──────── Material provided ────────
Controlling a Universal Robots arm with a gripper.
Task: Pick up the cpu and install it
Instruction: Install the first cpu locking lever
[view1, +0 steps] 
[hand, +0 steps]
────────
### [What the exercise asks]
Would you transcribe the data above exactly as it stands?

### [Answer below]
Controlling a Universal Robots arm with a gripper.
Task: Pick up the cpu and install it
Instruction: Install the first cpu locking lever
[view1, +0 steps] 
[hand, +0 steps]

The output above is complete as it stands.